Le couple que forment Héloïse et Marianne ne doit pas faire oublier Sophie la bonne. Comment avez-vous conçu ce personnage par lequel vous rendez sa dignité à la domesticité?

En essayant justement de sortir de l’emploi de la domestique. On ne la voit d’ailleurs jamais dans ses fonctions. Elle n’est jamais en présence de la Comtesse, alors que la convention voudrait qu’elle soit avec un petit plateau au fond de la pièce. Elle n’est pas un accessoire de la fiction. On sort de l’emploi classique de la servante au théâtre. Elle intervient dans le récit à partir du moment où elle a son propre projet, son propre désir. Elle incarne l’idée que dans la sororité il peut y avoir une évolution de la hiérarchie de classe.

La musique est rare et diégétique…

Le film tient un discours sur l’art, sur son caractère consolatoire et sur le rapport amoureux qu’on peut entretenir avec l’art. Je voulais donc que les occurrences de la beauté, musicale ou littéraire, soient précieuses. Que le spectateur soit à égalité avec les personnages, dans le même état de frustration, dans l’indisponibilité de l’art, alors que nous vivons un moment fabuleux d’accessibilité totale à bien des œuvres. La musique surgit comme un bouleversement. Un film d’amour sans musique peut faire peur puisque les grandes histoires d’amour ont leur chanson. Il importait d’avoir à la fois un morceau très démocratique avec Vivaldi et une composition originale (Le Chœur des femmes, ndlr) qui serait l’hymne du film.

Le lien du peintre et du modèle est-il le même que celui du cinéaste et de la comédienne?

Oui. On voulait raconter les dynamiques collaboratives entre les peintres et les modèles, les cinéastes et les actrices, et faire un sort à cette idée admise que la femme est passive, n’existant que par sa présence, sa beauté. Enlever le possessif aussi: on dit tout le temps «mon» actrice, le peintre et «son» modèle. Et donner toute sa place au modèle car, par manque d’opportunité, c’était souvent la place dévolue aux femmes dans l’histoire de l’art. Or on voit bien comme elles étaient décisives. Dora Maar est plus que la muse de Picasso, Gabrielle Picabia a collaboré aux œuvres de son mari… On est en train de réécrire histoire de l’art et le film participe naturellement à cette réécriture.

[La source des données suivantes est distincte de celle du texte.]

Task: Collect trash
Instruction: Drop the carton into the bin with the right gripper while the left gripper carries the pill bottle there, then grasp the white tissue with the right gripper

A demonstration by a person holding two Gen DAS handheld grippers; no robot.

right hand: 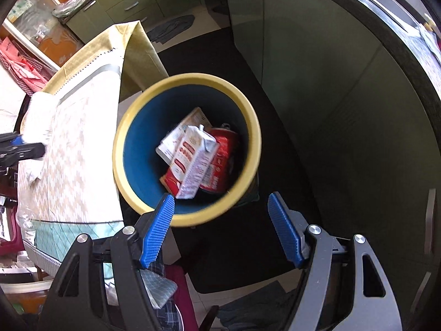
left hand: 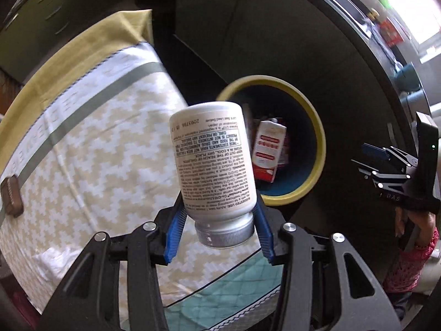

Marianne, Héloïse, Sophie… Soit la France, Rousseau et la comtesse de Ségur. Comment avez-vous choisi les prénoms de vos héroïnes?

Rousseau est le plus misogyne des philosophes. Il considérait que les femmes étaient perfides et n’avaient aucun droit à l’éducation artistique. C’est un ennemi et du coup Héloïse n’est pas la Nouvelle… Je ne sais pas d’où est venu ce prénom que j'aime beaucoup. Marianne, le nom de la plupart de mes personnages, dérive de Marie, Marie dans Naissance des pieuvres, Marieme dans Bande de filles… Sophie, c’est la sagesse. Ça me plaît.